▸ **To do**: A faithful transcription is wanted of the lines from the top of the material through the line that holds "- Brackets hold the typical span", both ends included, leaving out the pictures.

▸ **Information shown**:
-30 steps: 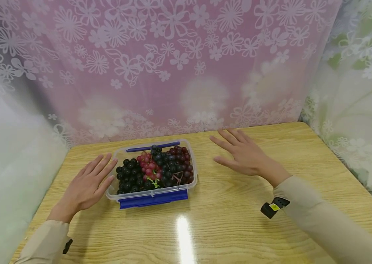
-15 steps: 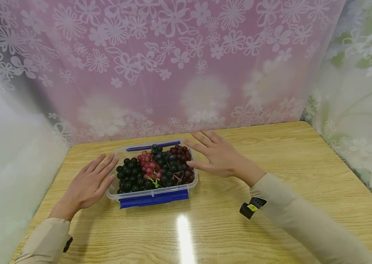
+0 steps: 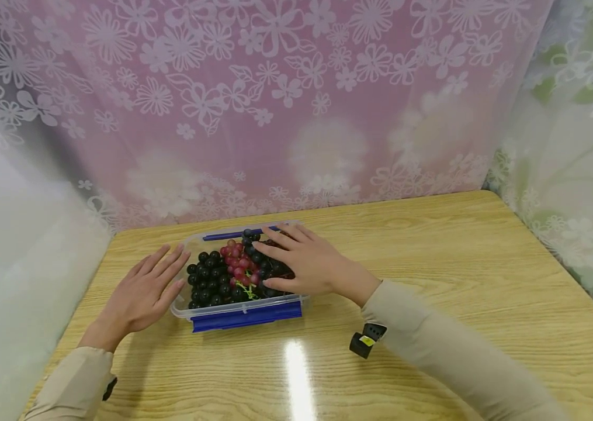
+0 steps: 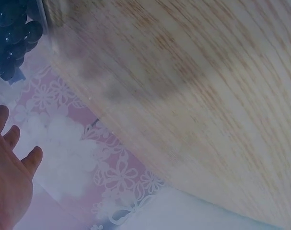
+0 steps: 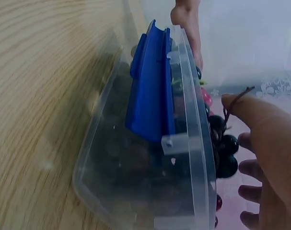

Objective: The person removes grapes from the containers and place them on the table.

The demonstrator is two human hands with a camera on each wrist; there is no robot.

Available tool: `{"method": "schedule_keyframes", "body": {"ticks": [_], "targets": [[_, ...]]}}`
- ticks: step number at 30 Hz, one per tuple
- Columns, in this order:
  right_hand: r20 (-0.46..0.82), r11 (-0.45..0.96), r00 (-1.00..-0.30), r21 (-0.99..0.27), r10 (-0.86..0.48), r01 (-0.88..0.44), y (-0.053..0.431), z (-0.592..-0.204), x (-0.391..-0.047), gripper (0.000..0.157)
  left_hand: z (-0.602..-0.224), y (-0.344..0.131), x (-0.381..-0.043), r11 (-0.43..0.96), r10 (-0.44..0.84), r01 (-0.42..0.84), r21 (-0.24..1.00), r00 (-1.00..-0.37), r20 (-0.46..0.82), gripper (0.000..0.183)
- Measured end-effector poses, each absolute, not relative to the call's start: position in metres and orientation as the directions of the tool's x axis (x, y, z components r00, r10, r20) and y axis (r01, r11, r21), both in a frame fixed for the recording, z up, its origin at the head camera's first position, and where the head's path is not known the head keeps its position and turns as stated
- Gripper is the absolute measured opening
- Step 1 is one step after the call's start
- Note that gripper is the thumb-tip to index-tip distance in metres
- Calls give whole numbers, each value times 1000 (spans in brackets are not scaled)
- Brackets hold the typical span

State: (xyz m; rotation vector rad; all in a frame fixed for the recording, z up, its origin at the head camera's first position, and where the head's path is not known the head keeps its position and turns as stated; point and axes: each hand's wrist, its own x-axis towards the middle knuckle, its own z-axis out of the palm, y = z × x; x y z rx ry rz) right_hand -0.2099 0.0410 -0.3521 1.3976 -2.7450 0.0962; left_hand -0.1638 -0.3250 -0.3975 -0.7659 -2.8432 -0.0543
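Observation:
A clear plastic container [image 3: 212,311] with blue latches stands on the table, holding several bunches of grapes. Black grapes [image 3: 207,282] fill its left side, with pinkish-red grapes [image 3: 240,264] beside them and a blue-black bunch [image 3: 273,269] further right. My right hand [image 3: 309,266] is over the right part, fingers spread and slightly bent, covering most of the dark red grapes. In the right wrist view, its thumb lies close to a brown stem [image 5: 231,106]; contact is unclear. At the container's left edge is my left hand [image 3: 141,292], fingers extended and holding nothing.
The wood-grain table [image 3: 433,245] reaches out to the right and in front of the container. A pink flowered curtain [image 3: 296,117] hangs along its back edge, with pale curtains at both sides. Both wrists wear black straps.
My right hand has moved left from the table at the right, reaching over the container and covering its right-hand grapes. The left hand and the container have hardly moved.

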Motion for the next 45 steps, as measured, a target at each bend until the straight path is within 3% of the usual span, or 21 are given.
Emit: {"method": "schedule_keyframes", "body": {"ticks": [10,20,34,41,45], "targets": [[-86,609,-605,-26,-792,-793,11,-349,-203,76,-399,-322,-163,872,482,488,-16,-854,198,56],[-138,660,-649,-55,-748,-749,-8,-347,-203,77,-402,-322,-162,875,473,484,9,-857,205,55],[-56,691,-689,-27,-722,-722,-17,-358,-205,75,-405,-322,-161,883,453,468,39,-871,189,55],[-69,769,-766,-38,-640,-639,-29,-361,-201,74,-404,-320,-160,888,444,458,44,-878,178,54],[-76,779,-776,-23,-626,-626,-32,-359,-199,69,-403,-320,-161,891,440,453,43,-882,166,54]]}}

▸ **Answer box**:
-30 steps: 
-15 steps: 
+0 steps: 
+0 steps: 
+0 steps: 

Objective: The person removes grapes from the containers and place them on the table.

The demonstrator is two human hands with a camera on each wrist; there is no robot.

Available tool: `{"method": "schedule_keyframes", "body": {"ticks": [_], "targets": [[_, ...]]}}`
- ticks: step number at 30 Hz, one per tuple
- Columns, in this order:
  right_hand: r20 (-0.46..0.82), r11 (-0.45..0.96), r00 (-1.00..-0.30), r21 (-0.99..0.27), r10 (-0.86..0.48), r01 (-0.88..0.44), y (-0.053..0.431), z (-0.592..-0.204), x (-0.391..-0.047), gripper (0.000..0.157)
  left_hand: z (-0.602..-0.224), y (-0.344..0.131), x (-0.381..-0.043), r11 (-0.43..0.96), r10 (-0.44..0.84), r01 (-0.42..0.84), r21 (-0.24..1.00), r00 (-1.00..-0.37), r20 (-0.46..0.82), gripper (0.000..0.183)
- Measured end-effector poses, each absolute, not relative to the call's start: position in metres and orientation as the directions of the tool's x axis (x, y, z components r00, r10, r20) and y axis (r01, r11, r21), both in a frame fixed for the recording, z up, its origin at the head camera's first position, and where the head's path is not known the head keeps its position and turns as stated
- Gripper is the absolute measured opening
- Step 1 is one step after the call's start
- Note that gripper is the thumb-tip to index-tip distance in metres
- Calls give whole numbers, each value times 1000 (spans in brackets are not scaled)
- Brackets hold the typical span

What the exercise required is now done.